If this is true, then it’s a knock-down point. Any results based upon such a flawed significance calculation would be junk, plain and simple. You’d need to read the papers concerned in detail to judge whether it was, in fact, accurate. But this is a completely separate point to Vul et al.’s primary non-independence argument. The primary argument concerns a statistical phenomenon; this secondary argument accuses some people of simply failing to read a paper. The primary argument suggests that some reported correlation coefficients are too high, but only this second argument suggests that some correlation coefficients may in fact be zero. And Vul et al. do not say how many papers they think suffer from this serious flaw.

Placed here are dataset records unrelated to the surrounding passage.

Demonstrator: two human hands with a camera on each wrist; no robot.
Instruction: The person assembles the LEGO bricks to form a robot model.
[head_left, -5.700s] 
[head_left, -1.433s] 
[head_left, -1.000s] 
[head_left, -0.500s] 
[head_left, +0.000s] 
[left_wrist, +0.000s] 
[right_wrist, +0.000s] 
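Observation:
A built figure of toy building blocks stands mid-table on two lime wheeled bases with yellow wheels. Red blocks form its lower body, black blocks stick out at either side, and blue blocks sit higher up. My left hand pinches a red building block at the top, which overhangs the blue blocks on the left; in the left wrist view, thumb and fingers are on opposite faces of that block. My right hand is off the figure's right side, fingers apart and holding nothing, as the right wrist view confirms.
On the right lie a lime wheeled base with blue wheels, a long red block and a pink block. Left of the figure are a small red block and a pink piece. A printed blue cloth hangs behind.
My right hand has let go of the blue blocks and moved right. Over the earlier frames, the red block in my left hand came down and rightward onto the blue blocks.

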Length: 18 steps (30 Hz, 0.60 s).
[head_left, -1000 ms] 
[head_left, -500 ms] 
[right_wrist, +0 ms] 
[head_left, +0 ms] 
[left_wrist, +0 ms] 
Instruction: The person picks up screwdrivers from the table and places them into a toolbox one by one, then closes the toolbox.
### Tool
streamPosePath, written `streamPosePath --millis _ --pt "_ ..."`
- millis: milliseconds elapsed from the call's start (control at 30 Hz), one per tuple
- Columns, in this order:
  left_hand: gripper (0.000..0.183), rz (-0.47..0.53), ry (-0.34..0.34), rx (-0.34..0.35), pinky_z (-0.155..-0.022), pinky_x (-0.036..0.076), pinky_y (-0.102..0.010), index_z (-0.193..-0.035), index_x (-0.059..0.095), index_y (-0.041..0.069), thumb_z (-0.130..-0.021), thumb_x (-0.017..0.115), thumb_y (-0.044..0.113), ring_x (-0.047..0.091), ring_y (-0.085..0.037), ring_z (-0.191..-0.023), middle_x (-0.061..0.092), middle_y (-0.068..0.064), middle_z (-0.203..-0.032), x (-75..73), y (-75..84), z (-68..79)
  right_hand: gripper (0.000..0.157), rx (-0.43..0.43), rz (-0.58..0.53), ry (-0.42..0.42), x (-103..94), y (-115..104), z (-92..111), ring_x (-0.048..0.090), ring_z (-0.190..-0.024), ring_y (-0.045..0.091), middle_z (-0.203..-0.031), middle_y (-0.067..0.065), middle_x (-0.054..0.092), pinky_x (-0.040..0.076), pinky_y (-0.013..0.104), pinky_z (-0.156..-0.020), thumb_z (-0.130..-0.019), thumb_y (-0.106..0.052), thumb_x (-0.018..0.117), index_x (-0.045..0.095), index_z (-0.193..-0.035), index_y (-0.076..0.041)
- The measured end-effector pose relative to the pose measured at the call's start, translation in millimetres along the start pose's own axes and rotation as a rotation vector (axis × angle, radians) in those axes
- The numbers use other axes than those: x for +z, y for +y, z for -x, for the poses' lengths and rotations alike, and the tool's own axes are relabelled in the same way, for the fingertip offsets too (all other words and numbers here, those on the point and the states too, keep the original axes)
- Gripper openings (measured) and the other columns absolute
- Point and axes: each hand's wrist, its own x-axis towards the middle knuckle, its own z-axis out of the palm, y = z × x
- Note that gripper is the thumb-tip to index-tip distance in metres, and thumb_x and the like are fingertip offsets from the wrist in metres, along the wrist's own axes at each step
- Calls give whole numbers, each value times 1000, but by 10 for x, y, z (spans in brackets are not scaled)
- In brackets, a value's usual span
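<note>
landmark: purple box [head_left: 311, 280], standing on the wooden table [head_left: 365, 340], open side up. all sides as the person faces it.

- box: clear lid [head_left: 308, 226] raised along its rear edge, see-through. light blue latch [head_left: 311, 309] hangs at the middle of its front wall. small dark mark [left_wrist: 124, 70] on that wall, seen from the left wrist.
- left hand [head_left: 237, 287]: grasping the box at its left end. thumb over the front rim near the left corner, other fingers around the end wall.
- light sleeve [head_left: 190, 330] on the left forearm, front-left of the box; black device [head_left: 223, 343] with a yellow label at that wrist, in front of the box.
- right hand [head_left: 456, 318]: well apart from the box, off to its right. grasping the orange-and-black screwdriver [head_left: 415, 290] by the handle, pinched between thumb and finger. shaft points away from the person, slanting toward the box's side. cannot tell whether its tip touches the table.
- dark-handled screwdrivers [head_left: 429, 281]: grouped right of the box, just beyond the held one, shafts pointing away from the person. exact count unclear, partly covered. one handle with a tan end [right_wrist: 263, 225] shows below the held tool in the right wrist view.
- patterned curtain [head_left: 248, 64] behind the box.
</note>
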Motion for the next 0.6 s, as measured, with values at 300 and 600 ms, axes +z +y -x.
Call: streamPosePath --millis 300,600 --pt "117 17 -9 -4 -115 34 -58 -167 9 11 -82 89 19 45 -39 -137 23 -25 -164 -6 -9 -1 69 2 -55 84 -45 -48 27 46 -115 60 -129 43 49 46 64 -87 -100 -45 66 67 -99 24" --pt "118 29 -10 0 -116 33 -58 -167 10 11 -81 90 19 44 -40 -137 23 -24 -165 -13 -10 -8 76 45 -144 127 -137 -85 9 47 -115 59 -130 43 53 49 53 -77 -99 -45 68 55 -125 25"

These two arguments seem to have gotten mixed up in the minds of many people. Responses to the Vul et al. paper have seized upon the secondary accusation that some correlations are completely spurious. The word “voodoo” in the title can’t have helped. But this misses the point of Vul et al.’s central argument, which is entirely separate, and seems almost indisputable so far as it goes.

3. Some Points to Note

  • Just to reiterate, there are two arguments about brain-behaviour correlations in Vul et al. The main one – the one everyone’s excited about – purports to show that 54% of the reported correlations in social neuroscience are weaker than they have been claimed, but cannot be taken to mean that they are zero. The second one claims that some correlations are entirely spurious because they were based on a very serious error stemming from misreading a paper. But at present only one paper has been named as a victim of this error.
  • The non-independence error argument is easy to understand and isn’t really about statistics at all. If you’ve read this far, you should understand it as well as I do. There are no “intricacies”. (The secondary argument, about multiple-comparison testing in fMRI, is a lot trickier however.)
  • How much the non-independence error inflates correlation sizes is difficult to determine, and it will vary in every different case. Amongst many other things the degree of inflation will depend upon two factors: the strictness of the statistical threshold used to pick the voxels (a stricter threshold = higher correlations picked); and the number of voxels picked (if you pick 99% of the voxels in the amygdala, then that’s nearly as good as averaging over the whole thing; if you pick the one best voxel, then you could inflate the correlation enormously.) Note, however, that many of the papers that avoided the error still reported pretty strong correlations.
  • It’s easy to work out brain activity-behaviour correlations while avoiding the non-independence problem. Half of the papers Vul et al. considered in fact did this (the “green” papers). One simply needs to select the voxels in which to calculate the average correlation based on some criteria other than the correlation itself. One could, for example, use an anatomy textbook to select those voxels making up the amygdala. Or, one could select those voxels which are strongly activated by seeing a scary picture. Many of the “green” papers which did this still reported strong correlations (r=0.6 or above).
  • Vul et al.’s criticisms apply only to reports of linear correlations between regional fMRI activity and some behavioural or personality measure. Most fMRI studies do not try to do this. In fact, many do not include any behavioural or personality measures at all. At the moment, fMRI researchers are generally seeking to find areas of the brain which are activated during experience of a certain emotion, performance of a cognitive process, etc. Such papers escape entirely unscathed.
  • Conversely, although Vul et al. looked at papers from social neuroscience, any paper reporting on brain activity-behaviour linear correlations could suffer from the non-independence problem. The fact that the authors happened to have chosen to focus on social neuroscience is irrelevant.
  • Indeed, Vul & Kerwisher have also recently written an excellent book chapter discussing the non-independence problem in a more general sense. Read it and you’ll understand the “voodoo” better.
  • Therefore, “social neuroscience” is not under attack (in this paper.) To anyone who’s read & understood the paper, this will be quite obvious.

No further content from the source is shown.